Why we sleep less and less?

Bad habits that alter the physiological mechanisms of sleep

The rampant lack of sleep in the population of developed Countries is determined by bad habits, changes in physiological mechanisms that induce sleep, other concomitant diseases, or several factors at the same time. It has been widely demonstrated by scientific literature that sleep disorders can have significant adverse effects on mood, longevity and productivity, as well as contributing to the development or aggravation of other pathological conditions such as hypertension, heart disease, diabetes, depression and cancer. According to a prospective study of the evolution of sleep disorders by Lisa Matricciani, a researcher at the University of South Australia in Adelaide, from 1905 to 2008 the world population has progressively reduced from year to year the time devoted to sleep over 24 hours.

From a general medical point of view the problem, explains the New Yorker, in essence it is not that we get up too early but that wego to sleep too late. In many cases the reason why we have trouble getting to sleep has a genetic component. Some, for example, find themselves “out of step” with the rest times of most people due to a circadian rhythm disorder, which regulates sleep-wake cycles: this disorder in turn is often caused by insufficient production of melatonin, the hormone that causes us to fall asleep, or the absence of specific receptors.

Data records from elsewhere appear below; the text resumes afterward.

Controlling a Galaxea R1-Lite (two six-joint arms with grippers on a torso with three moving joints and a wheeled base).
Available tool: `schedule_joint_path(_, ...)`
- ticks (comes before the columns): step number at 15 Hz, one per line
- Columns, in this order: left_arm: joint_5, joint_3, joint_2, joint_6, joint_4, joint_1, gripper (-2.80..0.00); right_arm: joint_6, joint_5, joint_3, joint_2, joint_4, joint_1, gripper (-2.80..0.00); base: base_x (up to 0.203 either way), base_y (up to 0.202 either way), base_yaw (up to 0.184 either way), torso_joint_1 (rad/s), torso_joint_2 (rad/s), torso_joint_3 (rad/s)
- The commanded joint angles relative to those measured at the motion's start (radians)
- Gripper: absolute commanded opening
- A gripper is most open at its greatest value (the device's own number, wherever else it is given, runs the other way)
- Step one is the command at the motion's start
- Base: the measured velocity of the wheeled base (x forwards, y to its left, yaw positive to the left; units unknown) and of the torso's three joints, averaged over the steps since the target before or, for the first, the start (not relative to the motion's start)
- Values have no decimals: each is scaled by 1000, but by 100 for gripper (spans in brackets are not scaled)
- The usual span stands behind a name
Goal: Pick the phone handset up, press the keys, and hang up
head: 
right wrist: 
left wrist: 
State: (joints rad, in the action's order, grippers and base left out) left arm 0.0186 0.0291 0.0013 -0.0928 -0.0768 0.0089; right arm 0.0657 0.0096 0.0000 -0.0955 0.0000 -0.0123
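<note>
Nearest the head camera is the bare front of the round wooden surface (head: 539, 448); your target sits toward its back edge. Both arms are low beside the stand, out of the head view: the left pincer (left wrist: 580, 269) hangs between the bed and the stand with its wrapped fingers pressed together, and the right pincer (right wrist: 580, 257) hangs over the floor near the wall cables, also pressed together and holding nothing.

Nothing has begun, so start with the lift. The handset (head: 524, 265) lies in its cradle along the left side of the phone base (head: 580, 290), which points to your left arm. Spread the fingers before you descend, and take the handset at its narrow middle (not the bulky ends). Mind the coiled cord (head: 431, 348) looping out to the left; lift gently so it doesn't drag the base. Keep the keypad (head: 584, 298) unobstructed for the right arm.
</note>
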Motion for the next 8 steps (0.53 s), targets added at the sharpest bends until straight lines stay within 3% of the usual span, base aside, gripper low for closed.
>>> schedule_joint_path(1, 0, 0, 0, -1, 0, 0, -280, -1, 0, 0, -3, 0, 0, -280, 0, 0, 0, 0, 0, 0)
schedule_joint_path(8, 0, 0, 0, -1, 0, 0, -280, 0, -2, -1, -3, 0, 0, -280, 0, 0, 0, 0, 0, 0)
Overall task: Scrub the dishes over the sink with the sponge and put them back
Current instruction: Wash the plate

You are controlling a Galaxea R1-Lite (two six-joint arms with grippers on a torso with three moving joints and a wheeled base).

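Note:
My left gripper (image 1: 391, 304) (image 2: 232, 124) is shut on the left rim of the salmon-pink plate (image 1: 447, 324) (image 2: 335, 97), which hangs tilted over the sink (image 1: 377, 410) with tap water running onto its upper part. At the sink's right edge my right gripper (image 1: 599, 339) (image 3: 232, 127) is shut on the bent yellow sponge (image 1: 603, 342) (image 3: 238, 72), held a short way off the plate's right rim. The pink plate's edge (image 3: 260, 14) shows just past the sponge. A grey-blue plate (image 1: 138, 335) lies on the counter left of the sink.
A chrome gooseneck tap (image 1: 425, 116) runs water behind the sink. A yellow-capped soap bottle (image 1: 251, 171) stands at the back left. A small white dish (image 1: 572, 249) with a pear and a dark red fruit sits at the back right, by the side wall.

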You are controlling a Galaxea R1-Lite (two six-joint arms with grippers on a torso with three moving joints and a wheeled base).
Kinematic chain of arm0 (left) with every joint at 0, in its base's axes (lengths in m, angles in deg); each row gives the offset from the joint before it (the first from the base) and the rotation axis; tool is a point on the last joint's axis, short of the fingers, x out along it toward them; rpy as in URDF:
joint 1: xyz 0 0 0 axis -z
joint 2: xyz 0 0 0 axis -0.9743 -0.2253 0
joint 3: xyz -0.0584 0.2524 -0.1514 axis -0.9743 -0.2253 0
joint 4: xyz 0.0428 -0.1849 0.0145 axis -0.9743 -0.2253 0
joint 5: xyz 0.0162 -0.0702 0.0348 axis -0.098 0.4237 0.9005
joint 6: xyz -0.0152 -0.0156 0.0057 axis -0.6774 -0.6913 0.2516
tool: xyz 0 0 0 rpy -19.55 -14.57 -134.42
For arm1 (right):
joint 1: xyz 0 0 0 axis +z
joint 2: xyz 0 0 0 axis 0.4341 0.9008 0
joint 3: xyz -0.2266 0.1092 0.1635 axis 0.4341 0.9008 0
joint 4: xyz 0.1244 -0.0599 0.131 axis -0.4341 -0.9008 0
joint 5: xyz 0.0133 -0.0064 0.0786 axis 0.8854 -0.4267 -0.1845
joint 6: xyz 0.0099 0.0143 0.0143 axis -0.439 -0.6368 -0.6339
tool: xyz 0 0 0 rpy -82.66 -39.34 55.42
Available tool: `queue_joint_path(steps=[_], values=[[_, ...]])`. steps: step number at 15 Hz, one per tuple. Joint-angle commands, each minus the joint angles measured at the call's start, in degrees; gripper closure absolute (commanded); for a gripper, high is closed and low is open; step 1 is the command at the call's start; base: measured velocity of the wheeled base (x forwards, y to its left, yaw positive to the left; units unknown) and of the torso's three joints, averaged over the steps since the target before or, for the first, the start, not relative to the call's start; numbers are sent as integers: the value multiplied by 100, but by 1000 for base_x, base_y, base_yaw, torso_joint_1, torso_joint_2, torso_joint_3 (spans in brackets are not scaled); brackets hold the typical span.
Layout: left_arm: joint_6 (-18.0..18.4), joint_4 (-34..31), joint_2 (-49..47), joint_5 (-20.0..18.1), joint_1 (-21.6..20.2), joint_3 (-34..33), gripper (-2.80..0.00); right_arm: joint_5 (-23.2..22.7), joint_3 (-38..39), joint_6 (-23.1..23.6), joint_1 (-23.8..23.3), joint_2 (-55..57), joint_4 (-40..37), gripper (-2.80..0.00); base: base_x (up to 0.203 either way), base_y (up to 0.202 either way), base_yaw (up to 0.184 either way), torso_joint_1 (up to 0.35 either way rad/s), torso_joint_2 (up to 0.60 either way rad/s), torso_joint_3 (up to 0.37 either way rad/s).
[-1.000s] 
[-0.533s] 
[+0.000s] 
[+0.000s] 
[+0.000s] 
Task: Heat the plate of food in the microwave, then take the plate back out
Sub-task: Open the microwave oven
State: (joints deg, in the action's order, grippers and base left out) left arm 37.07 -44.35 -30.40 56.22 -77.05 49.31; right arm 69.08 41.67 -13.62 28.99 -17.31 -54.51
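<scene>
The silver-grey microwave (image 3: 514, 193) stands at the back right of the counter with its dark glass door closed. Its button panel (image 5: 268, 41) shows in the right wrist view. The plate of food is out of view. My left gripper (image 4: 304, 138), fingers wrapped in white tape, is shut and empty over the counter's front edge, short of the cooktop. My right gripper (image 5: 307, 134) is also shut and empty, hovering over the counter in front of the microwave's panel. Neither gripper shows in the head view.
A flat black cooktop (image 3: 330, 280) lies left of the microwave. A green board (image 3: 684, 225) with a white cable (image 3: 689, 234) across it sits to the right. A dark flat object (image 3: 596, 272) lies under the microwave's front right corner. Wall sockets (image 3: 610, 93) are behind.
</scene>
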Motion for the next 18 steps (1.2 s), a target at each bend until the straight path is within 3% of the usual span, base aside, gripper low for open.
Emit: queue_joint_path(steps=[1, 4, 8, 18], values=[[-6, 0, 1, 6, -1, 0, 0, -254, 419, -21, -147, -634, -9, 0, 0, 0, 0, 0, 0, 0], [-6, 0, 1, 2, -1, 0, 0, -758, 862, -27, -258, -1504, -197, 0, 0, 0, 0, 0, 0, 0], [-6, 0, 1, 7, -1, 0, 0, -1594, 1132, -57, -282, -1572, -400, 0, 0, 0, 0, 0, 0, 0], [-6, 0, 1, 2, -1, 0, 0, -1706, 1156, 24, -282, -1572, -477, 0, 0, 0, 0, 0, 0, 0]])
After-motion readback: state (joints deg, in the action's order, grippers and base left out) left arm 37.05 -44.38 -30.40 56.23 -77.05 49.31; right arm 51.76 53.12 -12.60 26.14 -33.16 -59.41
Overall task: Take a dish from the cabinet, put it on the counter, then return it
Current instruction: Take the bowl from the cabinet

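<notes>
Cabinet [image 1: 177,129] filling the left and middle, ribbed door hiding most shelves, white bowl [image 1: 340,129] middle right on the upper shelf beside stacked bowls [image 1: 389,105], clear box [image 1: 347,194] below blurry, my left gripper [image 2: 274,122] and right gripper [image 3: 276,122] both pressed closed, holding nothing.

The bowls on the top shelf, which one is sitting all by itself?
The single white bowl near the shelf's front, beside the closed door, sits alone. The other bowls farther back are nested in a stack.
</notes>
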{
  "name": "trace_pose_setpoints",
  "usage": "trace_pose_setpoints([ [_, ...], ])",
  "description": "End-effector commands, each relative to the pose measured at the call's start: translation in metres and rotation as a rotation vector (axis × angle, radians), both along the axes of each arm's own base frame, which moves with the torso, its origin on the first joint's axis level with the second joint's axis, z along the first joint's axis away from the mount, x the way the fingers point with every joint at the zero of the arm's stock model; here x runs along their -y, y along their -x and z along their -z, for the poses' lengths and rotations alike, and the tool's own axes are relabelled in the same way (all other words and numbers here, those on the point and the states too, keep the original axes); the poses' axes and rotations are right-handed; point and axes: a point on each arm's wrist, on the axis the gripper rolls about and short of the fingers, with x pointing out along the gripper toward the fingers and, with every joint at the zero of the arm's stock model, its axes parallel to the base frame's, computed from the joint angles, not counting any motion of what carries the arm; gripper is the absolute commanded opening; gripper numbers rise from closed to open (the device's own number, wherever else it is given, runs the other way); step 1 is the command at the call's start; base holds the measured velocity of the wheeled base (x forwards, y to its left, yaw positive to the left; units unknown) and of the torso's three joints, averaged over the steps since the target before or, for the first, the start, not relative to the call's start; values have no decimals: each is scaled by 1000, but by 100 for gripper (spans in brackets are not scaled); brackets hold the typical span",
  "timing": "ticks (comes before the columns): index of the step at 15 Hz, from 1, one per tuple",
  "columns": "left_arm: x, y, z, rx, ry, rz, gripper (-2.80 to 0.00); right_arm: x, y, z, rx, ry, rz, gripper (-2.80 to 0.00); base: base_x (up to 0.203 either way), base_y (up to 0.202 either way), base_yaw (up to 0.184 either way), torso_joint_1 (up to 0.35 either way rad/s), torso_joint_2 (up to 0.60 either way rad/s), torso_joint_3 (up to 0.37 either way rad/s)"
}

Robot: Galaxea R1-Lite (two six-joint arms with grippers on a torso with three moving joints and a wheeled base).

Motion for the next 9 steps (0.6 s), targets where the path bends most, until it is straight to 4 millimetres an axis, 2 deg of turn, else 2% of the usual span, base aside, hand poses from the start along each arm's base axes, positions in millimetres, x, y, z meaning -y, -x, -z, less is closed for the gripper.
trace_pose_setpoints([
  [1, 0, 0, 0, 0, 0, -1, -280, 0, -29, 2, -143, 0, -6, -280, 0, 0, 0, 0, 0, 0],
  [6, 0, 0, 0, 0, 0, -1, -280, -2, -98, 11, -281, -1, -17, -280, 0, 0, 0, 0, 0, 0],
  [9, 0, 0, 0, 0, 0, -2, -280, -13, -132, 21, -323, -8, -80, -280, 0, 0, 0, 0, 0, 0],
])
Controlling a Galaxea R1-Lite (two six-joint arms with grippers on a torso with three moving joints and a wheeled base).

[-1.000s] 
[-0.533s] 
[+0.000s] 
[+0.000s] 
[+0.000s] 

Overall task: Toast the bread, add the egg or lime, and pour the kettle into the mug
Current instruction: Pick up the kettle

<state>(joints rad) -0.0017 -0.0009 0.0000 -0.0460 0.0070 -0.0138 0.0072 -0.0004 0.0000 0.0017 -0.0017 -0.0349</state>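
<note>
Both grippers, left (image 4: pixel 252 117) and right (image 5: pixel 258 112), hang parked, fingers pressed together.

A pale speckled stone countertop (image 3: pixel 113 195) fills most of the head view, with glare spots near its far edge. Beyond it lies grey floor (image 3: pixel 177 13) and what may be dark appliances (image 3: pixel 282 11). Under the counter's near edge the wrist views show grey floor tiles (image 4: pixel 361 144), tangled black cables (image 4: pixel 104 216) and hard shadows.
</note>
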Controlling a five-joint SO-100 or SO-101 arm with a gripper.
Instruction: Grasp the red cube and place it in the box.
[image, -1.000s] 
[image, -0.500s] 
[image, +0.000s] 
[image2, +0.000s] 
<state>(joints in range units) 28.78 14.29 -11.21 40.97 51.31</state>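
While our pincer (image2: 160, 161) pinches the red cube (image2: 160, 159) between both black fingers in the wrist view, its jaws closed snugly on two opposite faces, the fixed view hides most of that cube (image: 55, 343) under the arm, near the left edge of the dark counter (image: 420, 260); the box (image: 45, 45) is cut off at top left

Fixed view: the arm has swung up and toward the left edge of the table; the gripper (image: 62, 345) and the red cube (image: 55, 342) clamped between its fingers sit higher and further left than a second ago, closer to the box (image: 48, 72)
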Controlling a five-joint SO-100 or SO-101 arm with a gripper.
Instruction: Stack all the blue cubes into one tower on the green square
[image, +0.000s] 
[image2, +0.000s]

The answer has more to do with our “sleep hygiene” habits, explains the New Yorker. Substances such as nicotine, caffeine and alcohol, for example, have an even more negative effect on the quantity and quality of our sleep as they are taken near the time of going to sleep. We fall asleep with more difficulty, moreover, when we eat too much and/or too late, and also when we do not regularly exercise.

But one of the most determining factors in the spread of sleep disorders and poor sleep hygiene practices in general is the prolonged and increasing presence of artificial light during the night.

The problem is that our natural mechanism of preparing for the future is constantly being “deceived” by the blue (or short-wave) light emissions produced by electronic devices – television, Smartphones, tablets – which we often use until late at night and which our circadian rhythm interprets as daylight. Basically, it’s like we’re constantly postponing the signal that tells our brain that it’s time to go to sleep, with the result that we get extra energy rather than producing melatonin.